Astronauts cry a lot right?The ending sucks. So Coop makes it out of the black hole alive, is recovered floating in space, then meets Murph as a grandma, but just for about 30 seconds before she tells him to leave (cause the audience is bored already, it's been 30 whole seconds). Then he steals a spaceship and heads to Anne Hathaway because she was the only woman in the movie he's allowed to have sex with so he has to go to her now or something. So, they choose to have Cooper live through a black-hole only to have this not really pay off. Sure he meets Murph again, but she tells him to leave almost immediately and she dies. Was that worth it? Then he goes to Anne Hathaway...who is still alone on that planet for some reason? They've launched massive city-sized ships, but they couldn't send a single shuttle with like 4 people to go help Anne Hathaway? They even send for grandma Murph to come out to Saturn and meet Cooper, and they have a hangar full of ships...so they're heading to the new home for humanity, but haven't bothered to send anyone to help the single individual woman who is on the planet by herself getting it ready? Why? It's not even a plot hole because the fact that she's alone doesn't really matter for anything anyway. Why do we make such a leap, that Cooper lives through the black hole and is recovered, only to have such an unsatisfying ending?
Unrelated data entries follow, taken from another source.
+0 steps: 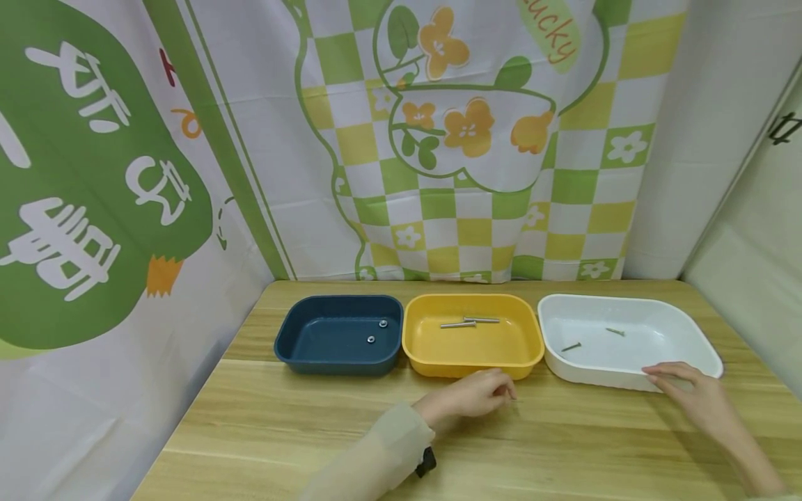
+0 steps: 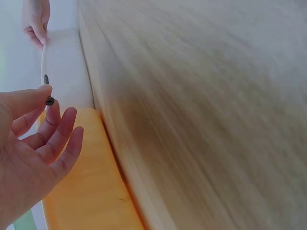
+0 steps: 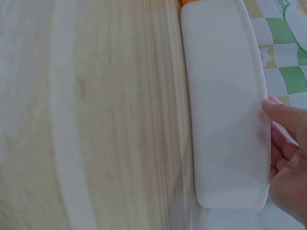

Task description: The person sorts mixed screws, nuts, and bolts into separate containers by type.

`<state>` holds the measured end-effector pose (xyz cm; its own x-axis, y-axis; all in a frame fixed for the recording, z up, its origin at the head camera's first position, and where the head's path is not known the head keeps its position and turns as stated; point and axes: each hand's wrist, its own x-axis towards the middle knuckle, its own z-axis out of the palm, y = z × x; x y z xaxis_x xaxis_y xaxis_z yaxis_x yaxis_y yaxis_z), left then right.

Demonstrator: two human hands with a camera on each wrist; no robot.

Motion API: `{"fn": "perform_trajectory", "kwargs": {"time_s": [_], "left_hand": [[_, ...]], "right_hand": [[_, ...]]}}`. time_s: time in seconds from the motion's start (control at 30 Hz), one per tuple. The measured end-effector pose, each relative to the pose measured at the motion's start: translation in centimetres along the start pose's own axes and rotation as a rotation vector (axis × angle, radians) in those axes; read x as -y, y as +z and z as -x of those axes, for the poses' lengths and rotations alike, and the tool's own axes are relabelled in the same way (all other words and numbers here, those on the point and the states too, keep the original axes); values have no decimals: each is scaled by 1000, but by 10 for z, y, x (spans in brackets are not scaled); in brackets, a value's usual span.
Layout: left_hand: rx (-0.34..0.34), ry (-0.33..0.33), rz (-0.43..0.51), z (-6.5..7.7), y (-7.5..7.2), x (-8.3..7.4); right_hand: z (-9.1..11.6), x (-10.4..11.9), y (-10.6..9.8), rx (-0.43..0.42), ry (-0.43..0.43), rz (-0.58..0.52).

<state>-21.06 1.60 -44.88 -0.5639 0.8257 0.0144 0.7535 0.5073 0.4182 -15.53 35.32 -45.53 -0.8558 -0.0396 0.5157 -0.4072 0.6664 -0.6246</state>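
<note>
My left hand (image 1: 471, 395) is in front of the yellow tray (image 1: 464, 369), pinching a small dark screw (image 2: 49, 100) between thumb and index finger. In the left wrist view the screw's cross-slotted head faces the camera and its other fingers are loosely bent. My right hand (image 1: 697, 398) grips the front rim of the white tray (image 3: 228, 110), thumb on the outer side and fingers over the inside. Two screws, one to the left (image 1: 572, 346) and one farther back (image 1: 616, 332), lie apart on the white tray's floor.
Two long silver bolts (image 1: 458, 325) lie in the yellow tray. The dark blue tray (image 1: 338, 367) at the left holds two small nuts (image 1: 371, 339). All three trays stand side by side on the wooden table (image 1: 564, 452), before a patterned curtain (image 1: 438, 229).
</note>
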Motion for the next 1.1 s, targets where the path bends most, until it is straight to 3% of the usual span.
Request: {"fn": "perform_trajectory", "kwargs": {"time_s": [0.4,1.1], "left_hand": [[-30,49,-2,-7,-3,-13],[-188,60,22,-28,-8,-35]], "right_hand": [[-1,-1,1,-11,-31,-4],[-1,-3,0,1,-17,-20]]}}
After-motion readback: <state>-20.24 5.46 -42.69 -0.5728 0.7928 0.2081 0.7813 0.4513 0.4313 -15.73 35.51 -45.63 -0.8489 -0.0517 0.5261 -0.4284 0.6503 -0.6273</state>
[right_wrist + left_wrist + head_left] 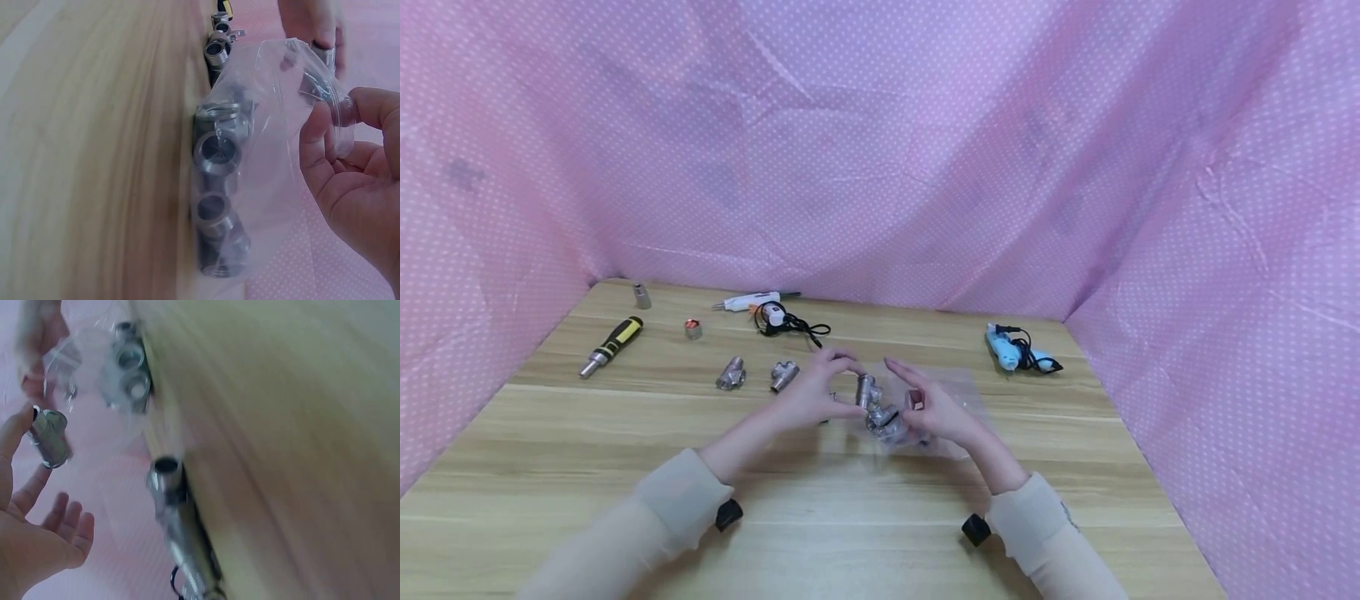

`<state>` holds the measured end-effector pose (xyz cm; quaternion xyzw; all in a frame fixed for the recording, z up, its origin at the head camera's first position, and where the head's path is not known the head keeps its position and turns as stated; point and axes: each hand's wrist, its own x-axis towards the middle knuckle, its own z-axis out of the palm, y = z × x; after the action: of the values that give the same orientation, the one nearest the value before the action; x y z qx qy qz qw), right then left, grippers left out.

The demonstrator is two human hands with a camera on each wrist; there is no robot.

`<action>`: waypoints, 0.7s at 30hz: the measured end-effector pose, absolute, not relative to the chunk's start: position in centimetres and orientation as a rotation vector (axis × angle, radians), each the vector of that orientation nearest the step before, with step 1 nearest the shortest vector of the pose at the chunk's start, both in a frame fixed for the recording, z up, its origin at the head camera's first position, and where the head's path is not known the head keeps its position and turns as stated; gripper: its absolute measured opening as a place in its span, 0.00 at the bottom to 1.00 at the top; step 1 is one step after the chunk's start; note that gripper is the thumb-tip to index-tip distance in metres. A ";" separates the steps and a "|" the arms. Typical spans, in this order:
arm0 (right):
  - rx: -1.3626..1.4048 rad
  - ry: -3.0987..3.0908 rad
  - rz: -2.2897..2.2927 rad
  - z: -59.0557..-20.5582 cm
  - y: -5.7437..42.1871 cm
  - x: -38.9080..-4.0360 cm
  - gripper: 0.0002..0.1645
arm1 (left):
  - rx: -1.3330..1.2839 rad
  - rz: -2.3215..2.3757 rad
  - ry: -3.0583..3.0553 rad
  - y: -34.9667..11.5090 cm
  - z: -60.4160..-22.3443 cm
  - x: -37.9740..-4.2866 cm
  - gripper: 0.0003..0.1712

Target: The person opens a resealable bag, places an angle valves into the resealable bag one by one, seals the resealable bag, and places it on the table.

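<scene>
My left hand (811, 396) pinches a metal tee pipe fitting (50, 439) between thumb and index finger, its other fingers spread loosely. The fitting is held in the air, beside the mouth of a clear plastic bag (269, 156). With thumb and index finger, my right hand (362, 162) grips the bag's edge. Inside the bag, several similar metal fittings (215, 153) lie on the table. To the left of my left hand, two loose tee fittings, one nearer (784, 376) and one farther (731, 374), rest on the wood.
At the left lie a black and yellow screwdriver (612, 344), a short metal piece with red inside (693, 329) and a metal cylinder (642, 296). A white soldering iron (748, 302) with a black cord is at the back; a light blue corded tool (1011, 350) lies at the right.
</scene>
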<state>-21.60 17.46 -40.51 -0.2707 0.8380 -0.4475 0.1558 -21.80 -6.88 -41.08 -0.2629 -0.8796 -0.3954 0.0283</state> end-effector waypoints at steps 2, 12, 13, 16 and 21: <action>-0.763 2.383 -1.280 -39.8 17.3 -21.3 0.49 | -0.796 -1.229 -2.741 -6.2 -41.5 -21.8 0.35; -0.782 2.398 -1.339 -40.8 17.7 -21.9 0.50 | -0.787 -1.233 -2.823 -3.8 -43.0 -22.0 0.38; -0.783 2.398 -1.348 -40.8 17.7 -21.9 0.50 | -0.793 -1.234 -2.831 -3.8 -43.1 -22.0 0.38; -0.777 2.396 -1.368 -40.6 17.8 -21.8 0.50 | -0.828 -1.244 -2.847 -3.7 -43.2 -22.1 0.39; -0.779 2.424 -1.342 -40.8 17.9 -22.0 0.51 | -0.917 -1.365 -2.843 -4.3 -43.0 -22.2 0.44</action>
<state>-22.03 17.90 -40.76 -0.2684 0.8349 -0.4622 0.1315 -22.15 -4.30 -43.00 -0.2785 -0.8634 -0.4145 -0.0711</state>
Here's how I would end the movie instead:
Remember how Cooper could move her books on the bookshelf? Then at the climax, as she's figuring out that he's the ghost...she starts moving books. I thought she was going to communicate with him inside the black hole by writing something in morse code by moving her books. And he could respond, since he can see into that room. Right? They could have communicated back and forth. How's that for an ending? She can't see him, but he can see here, and they communicate with morse code by moving books around, they both cry tears of joy, he then gives her the data. Since he's inside the black-hole, time moves really slowly, almost a stand-still, so he doesn't' die, he's just left in the black hole forever living in that moment. Meanwhile outside the blackhole it just looks like the black hole disappears along with Cooper. He's gone. But to him, time was passing so slowly that he's in there basically for an infinite amount of time living in the moment where he talks to Murph. Then we glimpse her figuring out gravity manipulation and then we see the giant ships leaving earth. The end.